◆ Data below:
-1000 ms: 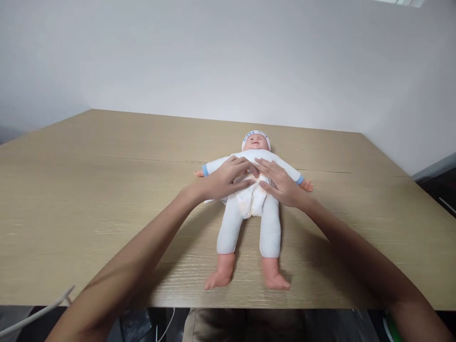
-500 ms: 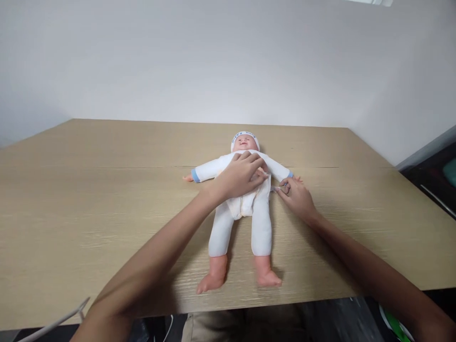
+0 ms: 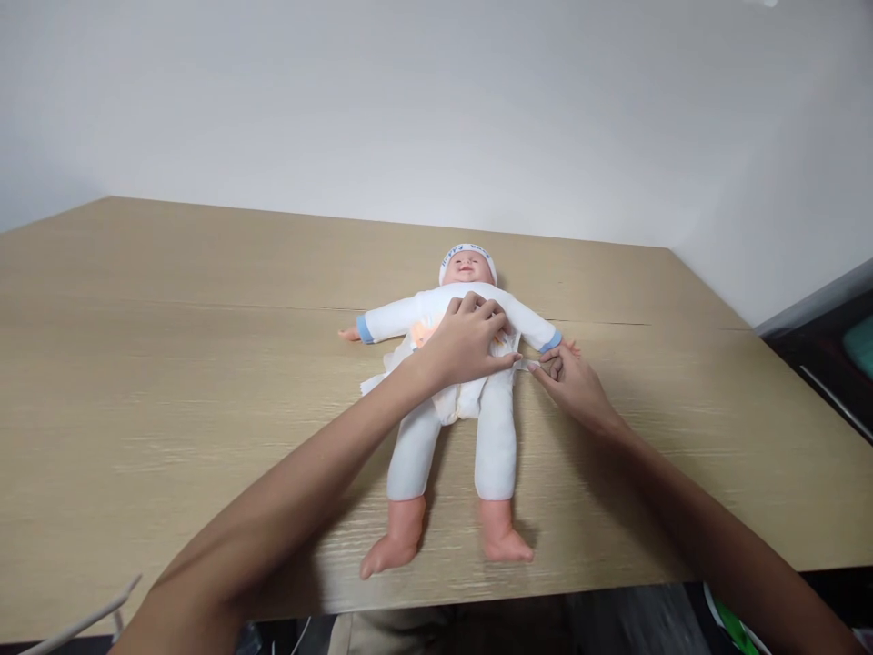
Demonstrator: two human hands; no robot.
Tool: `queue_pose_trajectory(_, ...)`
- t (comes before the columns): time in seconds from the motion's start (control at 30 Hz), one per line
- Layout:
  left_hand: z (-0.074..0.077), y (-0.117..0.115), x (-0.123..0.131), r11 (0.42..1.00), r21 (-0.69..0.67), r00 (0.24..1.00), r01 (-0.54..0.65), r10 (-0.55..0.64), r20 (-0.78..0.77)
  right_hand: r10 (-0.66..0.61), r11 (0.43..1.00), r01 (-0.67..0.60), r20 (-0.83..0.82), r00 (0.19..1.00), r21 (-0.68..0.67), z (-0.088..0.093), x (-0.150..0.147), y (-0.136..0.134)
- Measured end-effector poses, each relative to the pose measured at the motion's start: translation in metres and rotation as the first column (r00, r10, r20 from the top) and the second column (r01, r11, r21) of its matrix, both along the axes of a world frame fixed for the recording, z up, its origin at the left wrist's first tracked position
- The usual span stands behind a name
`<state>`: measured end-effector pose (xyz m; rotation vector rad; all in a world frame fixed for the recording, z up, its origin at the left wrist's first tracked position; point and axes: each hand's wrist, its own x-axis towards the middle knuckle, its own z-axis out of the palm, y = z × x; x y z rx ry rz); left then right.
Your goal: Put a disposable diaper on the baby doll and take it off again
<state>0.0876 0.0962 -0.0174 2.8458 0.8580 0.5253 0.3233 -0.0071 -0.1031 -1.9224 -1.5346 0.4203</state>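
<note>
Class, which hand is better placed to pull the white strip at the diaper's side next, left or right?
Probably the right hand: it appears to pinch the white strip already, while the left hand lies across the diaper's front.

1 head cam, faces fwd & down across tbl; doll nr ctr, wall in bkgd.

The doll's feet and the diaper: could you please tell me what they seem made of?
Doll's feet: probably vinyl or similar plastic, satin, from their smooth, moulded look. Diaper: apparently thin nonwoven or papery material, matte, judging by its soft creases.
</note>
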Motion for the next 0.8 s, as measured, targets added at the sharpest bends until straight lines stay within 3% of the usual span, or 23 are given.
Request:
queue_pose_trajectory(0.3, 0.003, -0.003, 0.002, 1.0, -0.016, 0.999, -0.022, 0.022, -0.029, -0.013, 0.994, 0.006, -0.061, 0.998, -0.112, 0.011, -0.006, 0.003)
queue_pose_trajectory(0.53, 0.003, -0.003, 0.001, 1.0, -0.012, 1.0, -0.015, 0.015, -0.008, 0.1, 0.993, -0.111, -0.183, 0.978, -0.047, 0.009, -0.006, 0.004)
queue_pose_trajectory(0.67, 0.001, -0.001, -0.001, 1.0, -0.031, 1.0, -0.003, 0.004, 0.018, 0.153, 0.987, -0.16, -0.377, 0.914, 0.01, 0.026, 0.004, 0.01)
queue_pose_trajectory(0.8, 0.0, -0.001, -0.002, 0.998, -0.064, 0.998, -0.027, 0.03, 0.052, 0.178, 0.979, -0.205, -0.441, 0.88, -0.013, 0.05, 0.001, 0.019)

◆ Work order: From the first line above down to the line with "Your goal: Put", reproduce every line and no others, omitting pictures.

◆ Result:
-1000 ms: 
-500 ms: 
+0 ms: 
Demonstrator: two human hands; no robot.
Tool: `queue_pose_trajectory(_, ...)`
- t (comes before the columns): time in seconds from the motion's start (control at 30 Hz), one per line
- Layout:
  left_hand: z (-0.074..0.077), y (-0.117..0.115), x (-0.123..0.131), r11 (0.42..1.00), r21 (-0.69..0.67), r00 (0.24..1.00), r01 (-0.54..0.65), r10 (-0.55..0.64), r20 (-0.78..0.77)
  right_hand: r10 (-0.66..0.61), r11 (0.43..1.00), r01 (-0.67..0.60), r20 (-0.83..0.82), r00 (0.19..1.00), r21 (-0.68..0.67), z (-0.088..0.093), x (-0.150..0.147), y (-0.136..0.134)
- Measured end-effector poses, each relative to the pose measured at the motion's start: translation in metres and rotation as the first column (r00, r10, r20 from the top) and the second column (r01, r11, r21) of its matrix, both along the axes of a world frame fixed for the recording, z up, its origin at the left wrist's first tracked position
- The usual span stands behind a name
`<state>`: measured end-effector pose (xyz m; rotation vector rad; all in a world frame fixed for the recording, z up, its origin at the left wrist's first tracked position; point and axes: each hand's wrist, its own x-axis towards the middle knuckle, its own z-axis out of the palm, y = z × x; x y z rx ry rz); left then right.
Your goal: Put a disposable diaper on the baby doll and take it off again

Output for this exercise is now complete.